Réintégration des travailleurs malades : la santé des travailleurs doit être la priorité

La presse en parlait ces derniers jours, « les employeurs préfèrent se séparer des malades de longue durée plutôt que de les aider ». C’est effectivement le constat que l’on peut faire lorsqu’on regarde les chiffres des services externes qui réalisent les trajet de réintégration et les procédures d’inaptitude définitive que les travailleurs malades connaissent malheureusement de mieux en mieux.

Petit rappel, c’est en 2015 que la ministre De Block avait mis la machine en route en lancant la réintégration des malades. Ce qui à ce jour restait sur une base volontaire et « au cas par cas » devenait une procédure structurelle dans laquelle systématiquement tous les malades étaient inclus au moins en partie. Le résultat de cette première série de mesures est que les trajets se terminaient rarement par une réintégration sur le lieu de travail mais plutôt par un licenciement par cas de force majeure médicale. Quand réintégration il y avait, c’était souvent dans des conditions de travail identiques qui étaient régulièrement en partie la cause de la maladie.

Depuis peu, et avec un nouveau gouvernement, une seconde série de mesures est décidée. L’objectif est d’une part :

  • d’augmenter le nombre de trajets de réintégration pour pouvoir faire des économies dans le budget de l’invalidité
  • d’avoir un grand nombre de travailleurs actifs
  • de responsabiliser d’avantage les acteurs (entreprises, malades, mutuelle et régions)
  • et finalement de rendre le licenciement pour cas de force majeure médicale plus difficile

C’est sur ce dernier point en particulier que nous avons maintenant un peu de recul. L’idée du ministre du travail Dermagne, est de « découpler » la procédure d’inaptitude définitive du trajet de réintégration. Jusque-là, l’inaptitude définitive pouvait être constatée directement lors du trajet de réintégration, aujourd’hui un délai de 9 mois est nécessaire pour qu’elle puisse être constatée dans une procédure particulière.

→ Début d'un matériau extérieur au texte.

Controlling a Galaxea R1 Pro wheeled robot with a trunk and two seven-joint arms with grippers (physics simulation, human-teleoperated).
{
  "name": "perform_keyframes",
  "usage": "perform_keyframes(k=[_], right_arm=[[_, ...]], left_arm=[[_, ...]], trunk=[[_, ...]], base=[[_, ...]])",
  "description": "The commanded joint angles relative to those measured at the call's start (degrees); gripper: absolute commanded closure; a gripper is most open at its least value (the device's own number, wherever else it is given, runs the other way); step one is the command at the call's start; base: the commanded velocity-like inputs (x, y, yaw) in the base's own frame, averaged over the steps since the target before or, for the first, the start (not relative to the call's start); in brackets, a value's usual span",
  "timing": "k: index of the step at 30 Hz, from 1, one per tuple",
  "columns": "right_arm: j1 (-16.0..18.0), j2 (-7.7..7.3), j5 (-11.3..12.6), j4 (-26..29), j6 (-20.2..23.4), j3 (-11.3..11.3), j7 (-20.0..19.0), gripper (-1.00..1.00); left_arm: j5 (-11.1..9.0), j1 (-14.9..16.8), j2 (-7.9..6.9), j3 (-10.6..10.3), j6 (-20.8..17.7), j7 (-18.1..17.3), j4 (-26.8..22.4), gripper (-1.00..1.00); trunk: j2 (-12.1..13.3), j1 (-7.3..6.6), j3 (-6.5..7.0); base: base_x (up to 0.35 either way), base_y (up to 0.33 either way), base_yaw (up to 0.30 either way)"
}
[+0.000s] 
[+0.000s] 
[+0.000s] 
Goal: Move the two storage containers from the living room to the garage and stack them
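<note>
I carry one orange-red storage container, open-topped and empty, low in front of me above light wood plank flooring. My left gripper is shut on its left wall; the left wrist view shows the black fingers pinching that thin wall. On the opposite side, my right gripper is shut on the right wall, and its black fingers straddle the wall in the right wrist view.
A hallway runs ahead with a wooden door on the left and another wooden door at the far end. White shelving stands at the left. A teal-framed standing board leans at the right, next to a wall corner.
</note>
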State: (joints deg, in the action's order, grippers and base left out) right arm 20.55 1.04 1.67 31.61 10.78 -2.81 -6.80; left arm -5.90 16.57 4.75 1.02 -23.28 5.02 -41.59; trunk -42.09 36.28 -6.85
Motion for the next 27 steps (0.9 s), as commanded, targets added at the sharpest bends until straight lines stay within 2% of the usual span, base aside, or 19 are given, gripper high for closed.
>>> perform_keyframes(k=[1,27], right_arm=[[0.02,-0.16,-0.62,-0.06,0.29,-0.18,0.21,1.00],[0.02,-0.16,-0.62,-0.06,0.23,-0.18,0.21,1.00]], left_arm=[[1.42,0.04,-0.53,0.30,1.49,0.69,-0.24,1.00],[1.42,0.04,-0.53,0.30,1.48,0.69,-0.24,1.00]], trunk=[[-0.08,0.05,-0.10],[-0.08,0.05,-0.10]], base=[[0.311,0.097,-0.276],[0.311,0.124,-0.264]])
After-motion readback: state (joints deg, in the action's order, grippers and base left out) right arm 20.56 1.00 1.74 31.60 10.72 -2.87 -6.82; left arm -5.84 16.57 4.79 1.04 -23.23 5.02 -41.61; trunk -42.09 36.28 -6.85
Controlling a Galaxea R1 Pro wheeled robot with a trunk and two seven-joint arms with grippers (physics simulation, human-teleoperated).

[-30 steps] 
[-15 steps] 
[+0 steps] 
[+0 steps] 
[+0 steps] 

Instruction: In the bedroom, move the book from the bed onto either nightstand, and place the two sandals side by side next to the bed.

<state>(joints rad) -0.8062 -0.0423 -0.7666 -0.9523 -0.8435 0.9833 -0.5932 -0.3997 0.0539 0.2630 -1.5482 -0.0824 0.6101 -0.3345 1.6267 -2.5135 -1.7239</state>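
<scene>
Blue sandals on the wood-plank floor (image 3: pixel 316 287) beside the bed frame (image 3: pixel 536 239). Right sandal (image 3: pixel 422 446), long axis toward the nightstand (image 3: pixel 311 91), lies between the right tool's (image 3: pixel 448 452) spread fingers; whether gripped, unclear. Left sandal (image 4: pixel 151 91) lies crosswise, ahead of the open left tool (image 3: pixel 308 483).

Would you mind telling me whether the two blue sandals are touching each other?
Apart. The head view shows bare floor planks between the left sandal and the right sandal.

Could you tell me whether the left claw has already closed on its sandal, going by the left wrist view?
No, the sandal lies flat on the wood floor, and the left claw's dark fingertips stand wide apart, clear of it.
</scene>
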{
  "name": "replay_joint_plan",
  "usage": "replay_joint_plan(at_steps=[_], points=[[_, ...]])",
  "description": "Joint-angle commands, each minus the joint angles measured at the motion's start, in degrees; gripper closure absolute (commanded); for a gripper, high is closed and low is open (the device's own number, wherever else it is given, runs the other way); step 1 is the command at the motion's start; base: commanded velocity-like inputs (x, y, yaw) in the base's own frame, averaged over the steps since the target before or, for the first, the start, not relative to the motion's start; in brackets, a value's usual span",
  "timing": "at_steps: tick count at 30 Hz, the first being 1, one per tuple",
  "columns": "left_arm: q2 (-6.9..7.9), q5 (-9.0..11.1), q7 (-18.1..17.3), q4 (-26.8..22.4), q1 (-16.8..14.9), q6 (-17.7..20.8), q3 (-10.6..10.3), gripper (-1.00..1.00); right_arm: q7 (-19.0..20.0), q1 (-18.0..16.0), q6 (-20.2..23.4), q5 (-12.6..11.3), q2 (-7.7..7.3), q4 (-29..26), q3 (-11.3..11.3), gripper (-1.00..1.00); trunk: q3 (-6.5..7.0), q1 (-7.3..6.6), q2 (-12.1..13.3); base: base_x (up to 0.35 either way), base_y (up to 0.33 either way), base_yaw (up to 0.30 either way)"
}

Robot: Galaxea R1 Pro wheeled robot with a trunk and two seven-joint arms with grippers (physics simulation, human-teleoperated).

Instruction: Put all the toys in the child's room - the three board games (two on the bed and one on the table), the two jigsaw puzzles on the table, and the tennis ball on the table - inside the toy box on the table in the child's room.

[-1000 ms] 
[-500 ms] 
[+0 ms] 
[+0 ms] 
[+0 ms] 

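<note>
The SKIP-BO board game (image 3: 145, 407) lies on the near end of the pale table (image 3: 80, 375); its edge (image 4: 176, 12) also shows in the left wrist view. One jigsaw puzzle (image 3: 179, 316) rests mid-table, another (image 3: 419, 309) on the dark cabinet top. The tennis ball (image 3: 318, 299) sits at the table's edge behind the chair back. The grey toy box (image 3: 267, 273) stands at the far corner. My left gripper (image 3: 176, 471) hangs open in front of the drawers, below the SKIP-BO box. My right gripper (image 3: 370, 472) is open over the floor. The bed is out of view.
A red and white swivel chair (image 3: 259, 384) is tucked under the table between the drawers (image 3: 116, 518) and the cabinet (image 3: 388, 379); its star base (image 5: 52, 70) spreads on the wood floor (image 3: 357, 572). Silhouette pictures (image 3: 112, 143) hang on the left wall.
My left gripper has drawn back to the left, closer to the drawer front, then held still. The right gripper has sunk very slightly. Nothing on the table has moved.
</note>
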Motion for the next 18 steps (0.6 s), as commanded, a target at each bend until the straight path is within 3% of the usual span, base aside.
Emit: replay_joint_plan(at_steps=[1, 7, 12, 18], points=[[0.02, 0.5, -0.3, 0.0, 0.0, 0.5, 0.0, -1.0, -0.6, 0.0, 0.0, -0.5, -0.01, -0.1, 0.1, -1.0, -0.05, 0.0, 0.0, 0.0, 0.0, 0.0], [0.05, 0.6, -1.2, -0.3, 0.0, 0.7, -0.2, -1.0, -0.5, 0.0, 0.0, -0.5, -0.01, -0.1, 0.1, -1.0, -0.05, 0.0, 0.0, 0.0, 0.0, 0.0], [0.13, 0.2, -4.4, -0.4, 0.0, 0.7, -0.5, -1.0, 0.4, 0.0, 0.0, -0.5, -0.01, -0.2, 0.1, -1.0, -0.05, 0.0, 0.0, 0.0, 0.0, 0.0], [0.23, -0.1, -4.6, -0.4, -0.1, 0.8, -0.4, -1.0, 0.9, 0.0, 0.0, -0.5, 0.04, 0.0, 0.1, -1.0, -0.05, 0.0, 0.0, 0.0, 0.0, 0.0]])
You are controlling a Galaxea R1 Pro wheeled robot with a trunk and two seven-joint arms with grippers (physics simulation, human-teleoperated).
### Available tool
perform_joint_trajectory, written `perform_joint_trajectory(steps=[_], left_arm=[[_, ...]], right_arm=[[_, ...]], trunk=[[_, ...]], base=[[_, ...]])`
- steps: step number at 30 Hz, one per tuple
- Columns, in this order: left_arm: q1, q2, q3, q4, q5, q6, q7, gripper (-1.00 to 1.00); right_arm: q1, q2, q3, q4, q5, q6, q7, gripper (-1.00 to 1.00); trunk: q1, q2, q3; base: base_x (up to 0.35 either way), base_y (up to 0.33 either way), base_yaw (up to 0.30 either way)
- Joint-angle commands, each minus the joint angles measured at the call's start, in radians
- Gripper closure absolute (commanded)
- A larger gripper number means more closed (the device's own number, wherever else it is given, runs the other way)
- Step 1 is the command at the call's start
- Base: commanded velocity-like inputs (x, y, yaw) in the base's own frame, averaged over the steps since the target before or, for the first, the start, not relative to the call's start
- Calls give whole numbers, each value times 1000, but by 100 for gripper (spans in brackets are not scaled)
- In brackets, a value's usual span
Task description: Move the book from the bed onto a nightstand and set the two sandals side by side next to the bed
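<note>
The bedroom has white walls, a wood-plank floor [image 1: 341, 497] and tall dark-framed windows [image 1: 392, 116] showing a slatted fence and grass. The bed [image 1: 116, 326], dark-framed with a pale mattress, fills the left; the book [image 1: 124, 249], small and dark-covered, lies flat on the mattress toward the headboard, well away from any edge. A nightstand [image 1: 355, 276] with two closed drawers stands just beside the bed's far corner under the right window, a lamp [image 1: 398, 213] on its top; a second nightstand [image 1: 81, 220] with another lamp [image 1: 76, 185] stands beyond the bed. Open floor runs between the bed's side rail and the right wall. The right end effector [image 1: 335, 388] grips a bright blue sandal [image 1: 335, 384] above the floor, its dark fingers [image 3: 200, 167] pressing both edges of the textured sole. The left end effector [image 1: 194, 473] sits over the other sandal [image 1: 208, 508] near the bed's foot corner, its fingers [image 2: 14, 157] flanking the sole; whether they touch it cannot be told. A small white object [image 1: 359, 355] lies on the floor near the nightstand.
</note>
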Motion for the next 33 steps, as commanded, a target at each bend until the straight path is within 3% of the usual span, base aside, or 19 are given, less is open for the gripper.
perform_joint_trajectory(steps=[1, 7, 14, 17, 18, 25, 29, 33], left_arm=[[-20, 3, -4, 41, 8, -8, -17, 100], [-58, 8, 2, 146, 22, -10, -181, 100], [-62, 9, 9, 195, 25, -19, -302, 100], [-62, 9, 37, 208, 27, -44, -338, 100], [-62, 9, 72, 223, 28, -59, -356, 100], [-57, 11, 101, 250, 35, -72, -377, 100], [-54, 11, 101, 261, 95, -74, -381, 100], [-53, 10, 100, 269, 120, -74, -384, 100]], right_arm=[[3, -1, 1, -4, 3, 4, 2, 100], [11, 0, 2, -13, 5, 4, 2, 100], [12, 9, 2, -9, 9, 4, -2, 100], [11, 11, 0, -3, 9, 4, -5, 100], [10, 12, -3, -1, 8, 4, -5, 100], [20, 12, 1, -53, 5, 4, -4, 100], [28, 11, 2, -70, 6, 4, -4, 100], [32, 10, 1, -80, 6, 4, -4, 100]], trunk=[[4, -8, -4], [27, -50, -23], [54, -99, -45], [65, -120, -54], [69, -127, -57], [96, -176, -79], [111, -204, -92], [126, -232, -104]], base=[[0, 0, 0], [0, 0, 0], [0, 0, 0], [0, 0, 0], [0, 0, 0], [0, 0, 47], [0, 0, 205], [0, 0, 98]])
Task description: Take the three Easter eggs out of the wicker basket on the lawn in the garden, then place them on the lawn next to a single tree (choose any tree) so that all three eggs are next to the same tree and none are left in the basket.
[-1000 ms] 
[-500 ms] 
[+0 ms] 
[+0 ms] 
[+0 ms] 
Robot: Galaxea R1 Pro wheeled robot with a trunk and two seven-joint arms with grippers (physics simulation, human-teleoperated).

En introduisant une étape supplémentaire le but est de diminuer le nombre de licenciements et d’augmenter les chances de réintégration via des initiatives précoces de la médecine du travail.

Mais les chiffres de CO-prev (la structure qui chapeaute les services externes) nous font déchanter directement, lors des trois premiers trimestres de l’année 2023 le nombre de licenciements pour force majeure médicale semble équivalent, si pas supérieur, aux années « Réintégration 1.0 ». De plus la charge de travail pour les services externes est nettement supérieure, elle aussi, parce que pour le même résultat deux rendez-vous sont aujourd’hui nécessaires. Ironie du sort, ce double travail se fait parfois aux dépens des unités de prévention, c’est-à-dire les heures que les employeurs payent obligatoirement aux services externes pour mettre en place la prévention dans les entreprises.

Le trajet de réintégration sur base volontaire

Tout cela confirme malheureusement nos craintes, celles que nous avons exprimées dès le début. Nous gardons donc le cap en réaffirmant que la base du trajet de réintégration doit être volontaire de la part du travailleur, aucune contrainte et aucune sanction ne doit lui pendre au nez. Ensuite, nous partageons évidemment l’inquiétude de voir le nombre de malades de longue durée augmenter d’année en année mais afin d’y mettre un terme il faut surtout empêcher le travail de rendre malade. En effet, la majorité des invalides ont une maladie causée par le travail, il faut donc remonter à la cause et analyser la manière dont le travail est organisé dans les entreprises.

Dans cette optique, nous reconnaissons quelques avancées positives dans les récentes évolutions légales mais il est temps pour nos politiques d’arrêter d’être naïfs (Dermagne se dit surpris du mésusage de sa nouvelle procédure) et se donner l’ambition de mettre la santé des travailleurs au centre de leurs futures décisions.